Sus apariencias eran demasiado llamativas, atrayendo mucha atención.
La gente que pasaba no dejaba de mirar hacia atrás, y algunos incluso levantaban sus teléfonos para tomar fotos clandestinas.
Este trato de celebridad no era algo que ella quisiera disfrutar.
Eleanor Sterling miró a Alaric Faulkner y finalmente no pudo evitar decir:
—Eh…
Presidente Faulkner, realmente no somos tan cercanos, puede llevarse al segundo joven maestro Faulkner e irse.
Ella pensó que sus palabras eran lo suficientemente claras para que Alaric Faulkner se fuera.
Inesperadamente, él miró a Eleanor Sterling con una cara inexpresiva y habló fríamente:
—No tengo prisa.
Jasper Faulkner, de pie junto a él, se sintió avergonzado por él.
La chica ya estaba empezando a despedirlo, pero Alaric Faulkner desvergonzadamente fingía no escuchar.
Jasper no pudo evitar admirarlo.
Parado a un lado, sentía como si su propia cara estuviera ardiendo.
Al ver a Alaric Faulkner impasible, Eleanor Sterling se sintió aún más impotente y se pellizcó el ceño.
Qué situación.
Así que Eleanor Sterling solo pudo ignorar la presencia de Alaric Faulkner y miró hacia el pasaje del aeropuerto, donde la gente salía lentamente.
Pronto, vio a Micah Moss entre la multitud, tirando de una maleta.

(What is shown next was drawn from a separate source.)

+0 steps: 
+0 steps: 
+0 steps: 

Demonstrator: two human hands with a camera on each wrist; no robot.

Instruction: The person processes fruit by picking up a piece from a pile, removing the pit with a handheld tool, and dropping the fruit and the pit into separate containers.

Se veía refinado y apuesto, con gafas finas de montura dorada, suave y cálido como el jade, irradiando calidez extrema.
Estelle Sterling rápidamente le hizo señas:
—Tío Micah, aquí, aquí.
Al ver a Eleanor Sterling y Estelle Sterling de pie allí, un atisbo de alegría cruzó el rostro de Micah Moss mientras aceleraba el paso.
Se detuvo primero frente a Eleanor Sterling, mirándola con una mirada que era suave pero intensamente reveladora.
Luego se volvió hacia Estelle Sterling al lado de Eleanor y se agachó para recogerla.
—Pequeña Estrella, hace tiempo que no te veo.
Al ver a los dos abrazarse, Eleanor Sterling se rio.
—Será mejor que no lo sostengas; ha estado comiendo mucho últimamente y seguro que ha ganado peso.
Estelle Sterling volvió la cabeza, disgustada.
—No, no es cierto.
Micah Moss sonrió suavemente.
—Es bueno para los niños ser un poco más fuertes.
—Tonterías, no lo soy.
Micah se rio de corazón.
—No te preocupes, te invitaré a un festín esta noche.
…
Mirando a los que parecían una familia de tres, los celos burbujeaban en el corazón de Alaric Faulkner.
Escuchar el tono familiar entre Micah Moss y Eleanor Sterling era suficiente para demostrar que su relación no era simple.
Por lo menos, Eleanor Sterling no mostraba ninguna de las resistencias que mostraba hacia él.
En un instante, la expresión de Alaric Faulkner se oscureció.
Micah Moss sintió el frío desde un lado e instintivamente miró a Alaric Faulkner.
¿Quién era este hombre?
¿Por qué sentía que su mirada lo observaba como si estuviera viendo su propia posesión con intensa agudeza?
Quizás sintiendo el peligro, instintivamente alejó a Eleanor Sterling, lo que solo oscureció aún más el rostro de Alaric Faulkner.
Bajo gran presión, Micah Moss solo pudo pararse frente a Eleanor Sterling, bloqueando la vista de Alaric Faulkner.
—Eleanor, vámonos rápido.
Eleanor Sterling asintió.
—De acuerdo, vamos.
Se volvió hacia Alaric Faulkner y dijo:
—Presidente Faulkner, mi persona ya está aquí, nos iremos ahora.
Las palabras “mi persona” confirmaron inequívocamente la identidad de Micah Moss.
Los ojos de Alaric Faulkner se volvieron helados mientras miraba fijamente a Micah Moss, enviando un escalofrío por su columna vertebral, haciendo que sus palmas sudaran.
Resultó que este hombre conocía a Eleanor Sterling.